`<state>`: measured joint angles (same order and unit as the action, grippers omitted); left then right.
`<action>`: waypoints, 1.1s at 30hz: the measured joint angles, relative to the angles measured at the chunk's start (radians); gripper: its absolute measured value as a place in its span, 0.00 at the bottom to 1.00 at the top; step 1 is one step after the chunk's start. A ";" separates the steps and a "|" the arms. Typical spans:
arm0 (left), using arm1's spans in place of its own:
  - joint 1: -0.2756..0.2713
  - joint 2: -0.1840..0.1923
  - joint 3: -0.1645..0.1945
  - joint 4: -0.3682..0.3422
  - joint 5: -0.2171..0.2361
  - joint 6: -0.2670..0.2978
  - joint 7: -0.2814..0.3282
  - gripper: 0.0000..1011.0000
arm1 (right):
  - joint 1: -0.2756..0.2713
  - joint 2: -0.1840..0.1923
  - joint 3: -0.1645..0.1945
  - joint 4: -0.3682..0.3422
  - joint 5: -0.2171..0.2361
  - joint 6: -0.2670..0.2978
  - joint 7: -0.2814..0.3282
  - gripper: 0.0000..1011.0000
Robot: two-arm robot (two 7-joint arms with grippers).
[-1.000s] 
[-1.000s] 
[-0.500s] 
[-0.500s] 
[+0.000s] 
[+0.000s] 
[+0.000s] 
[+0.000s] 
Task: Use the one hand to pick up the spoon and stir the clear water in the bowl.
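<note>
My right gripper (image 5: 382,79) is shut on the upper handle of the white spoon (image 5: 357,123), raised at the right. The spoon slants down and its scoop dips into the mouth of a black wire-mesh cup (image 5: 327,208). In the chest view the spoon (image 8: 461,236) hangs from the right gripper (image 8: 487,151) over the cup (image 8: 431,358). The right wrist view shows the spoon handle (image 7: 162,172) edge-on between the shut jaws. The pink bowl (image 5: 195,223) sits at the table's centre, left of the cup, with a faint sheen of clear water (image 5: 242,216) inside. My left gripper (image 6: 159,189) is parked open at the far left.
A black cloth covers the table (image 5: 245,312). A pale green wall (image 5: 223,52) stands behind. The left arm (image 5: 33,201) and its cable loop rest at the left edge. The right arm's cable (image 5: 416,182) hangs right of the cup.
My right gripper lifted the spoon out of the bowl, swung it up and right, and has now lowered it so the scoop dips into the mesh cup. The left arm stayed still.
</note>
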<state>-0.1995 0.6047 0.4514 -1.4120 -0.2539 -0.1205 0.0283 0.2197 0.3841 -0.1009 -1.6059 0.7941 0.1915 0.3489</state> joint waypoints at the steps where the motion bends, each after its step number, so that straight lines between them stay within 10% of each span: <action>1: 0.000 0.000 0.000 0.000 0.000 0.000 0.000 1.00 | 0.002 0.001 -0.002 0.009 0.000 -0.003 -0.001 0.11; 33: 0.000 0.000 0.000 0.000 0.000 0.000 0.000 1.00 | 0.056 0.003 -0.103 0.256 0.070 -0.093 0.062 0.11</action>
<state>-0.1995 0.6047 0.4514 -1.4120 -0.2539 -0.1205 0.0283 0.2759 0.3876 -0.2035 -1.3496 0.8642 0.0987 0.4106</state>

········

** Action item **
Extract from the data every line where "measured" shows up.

** Solution below **
`<state>`: measured joint angles (same order and unit as the action, grippers omitted); left then right.
`<action>`: waypoints, 1.1s at 30hz: the measured joint angles, relative to the angles measured at the chunk's start (radians); gripper: its absolute measured value as a place in its span, 0.00 at the bottom to 1.00 at the top; step 1 is one step after the chunk's start. A ";" separates the steps and a "|" the arms. Typical spans:

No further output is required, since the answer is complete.